While profiling and optimizing some performance critical code, I noticed that Map.take
was one of the biggest contributors to the overall runtime. So out of curiosity, I did a quick benchmark, to see whether there might be a better way to retrieve multiple values from a map at once (somewhere in the range of 1-1000 values at once).
The results of this very simple benchmark really surprised me, and I would really like to have some more opinions on the matter, because I don’t exactly know what to think of it. My expectation was, that Map.take
would be way faster then calling Map.fetch
repeatedly, but the opposite seems to be the case.

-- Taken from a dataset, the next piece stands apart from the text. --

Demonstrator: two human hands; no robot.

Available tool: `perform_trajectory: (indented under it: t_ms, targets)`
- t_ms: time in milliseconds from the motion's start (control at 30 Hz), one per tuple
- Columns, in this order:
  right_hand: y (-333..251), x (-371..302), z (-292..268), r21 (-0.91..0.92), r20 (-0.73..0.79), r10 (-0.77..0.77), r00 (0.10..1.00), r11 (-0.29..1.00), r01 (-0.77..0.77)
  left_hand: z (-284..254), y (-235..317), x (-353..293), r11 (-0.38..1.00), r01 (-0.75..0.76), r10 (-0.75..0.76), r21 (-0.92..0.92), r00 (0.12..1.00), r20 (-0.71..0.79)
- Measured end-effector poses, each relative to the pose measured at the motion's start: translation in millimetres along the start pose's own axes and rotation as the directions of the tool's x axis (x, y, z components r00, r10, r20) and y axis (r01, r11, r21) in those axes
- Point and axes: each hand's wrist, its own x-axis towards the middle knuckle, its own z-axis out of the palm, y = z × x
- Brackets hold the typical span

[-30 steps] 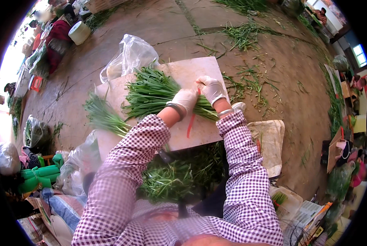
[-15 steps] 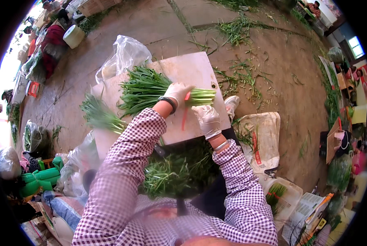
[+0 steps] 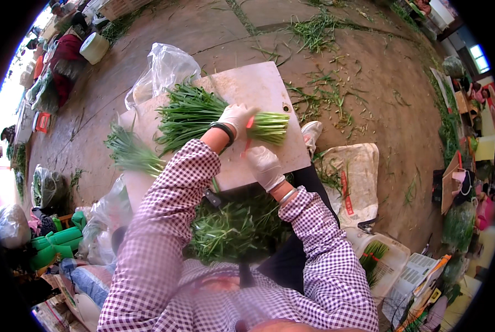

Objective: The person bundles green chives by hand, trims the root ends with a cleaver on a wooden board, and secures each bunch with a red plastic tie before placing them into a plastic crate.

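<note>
A bunch of long green garlic chives (image 3: 189, 113) lies across a pale board (image 3: 245, 80), its pale cut stems pointing right. My left hand (image 3: 236, 117), in a white glove, is closed round the bunch near the stems. A red strip (image 3: 248, 143) runs from the bunch toward me. At its lower end, my gloved right hand (image 3: 266, 167) has its fingers drawn together on the strip, though the fingertips are partly hidden. A second, smaller bunch of chives (image 3: 131, 152) rests on the board's left side, beyond my left forearm.
Loose green leaves (image 3: 233, 229) fill the space below the board, with a dark-handled tool (image 3: 212, 198) at its near edge. A clear plastic bag (image 3: 167, 72) sits behind the board. Right of me are a pale sack (image 3: 361, 166) and a plastic crate (image 3: 394, 265) holding a tied bunch.
My right hand has moved left and nearer to me, from the stem ends to the red strip's lower end. The left hand still holds the bunch.
</note>
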Motion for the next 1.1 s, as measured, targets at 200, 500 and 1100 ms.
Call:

But never having done such microbenchmarks before, maybe I just made a mistake and can’t see it?
Disclaimer: I did run the benchmark on my developer machine only. I repeated it 3 times, all with similar results.
TLDR;
Map.take(map, [key_1, ..., key_100])
seems to be ~2.5 times slower than Enum.map( [key_1, ..., key_100], &Map.fetch(map, &1))
Map.take(map, [key_1, ..., key_1000])
seems to be ~3.5 times slower than Enum.map( [key_1, ..., key_1000], &Map.fetch(map, &1))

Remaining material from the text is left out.